Description of the task: Taking the line that contains "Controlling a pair" as the first, copy each line exactly up to and including the last line below.

Given data:

________________________________________

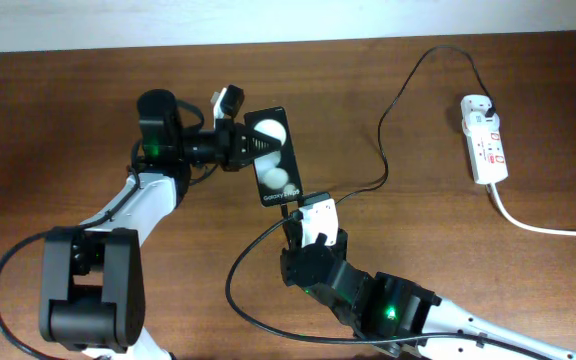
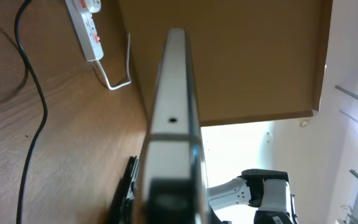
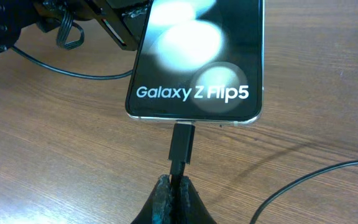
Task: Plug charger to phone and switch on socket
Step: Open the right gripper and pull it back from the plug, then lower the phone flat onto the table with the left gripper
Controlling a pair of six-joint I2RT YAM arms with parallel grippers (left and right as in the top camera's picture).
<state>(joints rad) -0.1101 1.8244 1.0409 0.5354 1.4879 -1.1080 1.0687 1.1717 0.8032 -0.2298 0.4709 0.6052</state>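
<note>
The black glossy phone lies at the table's middle, its "Galaxy Z Flip5" lettering toward the near end. My left gripper is shut on its far end; the left wrist view shows the phone's edge end-on between the fingers. My right gripper is shut on the charger's black connector, whose tip sits at the phone's bottom port. In the overhead view the right gripper is just below the phone. The black cable runs to the plug in the white socket strip.
The strip's thick white cord trails off the right edge. A loop of black cable lies on the wood beside my right arm. The strip also shows far off in the left wrist view.
</note>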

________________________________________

Expected answer:
Controlling a pair of six-joint I2RT YAM arms with parallel grippers (left and right as in the top camera's picture).
<state>(joints rad) -0.1101 1.8244 1.0409 0.5354 1.4879 -1.1080 1.0687 1.1717 0.8032 -0.2298 0.4709 0.6052</state>
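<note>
The black glossy phone lies at the table's middle, its "Galaxy Z Flip5" lettering toward the near end. My left gripper is shut on its far end; the left wrist view shows the phone's edge end-on between the fingers. My right gripper is shut on the charger's black connector, whose tip sits at the phone's bottom port. In the overhead view the right gripper is just below the phone. The black cable runs to the plug in the white socket strip.
The strip's thick white cord trails off the right edge. A loop of black cable lies on the wood beside my right arm. The strip also shows far off in the left wrist view.
</note>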

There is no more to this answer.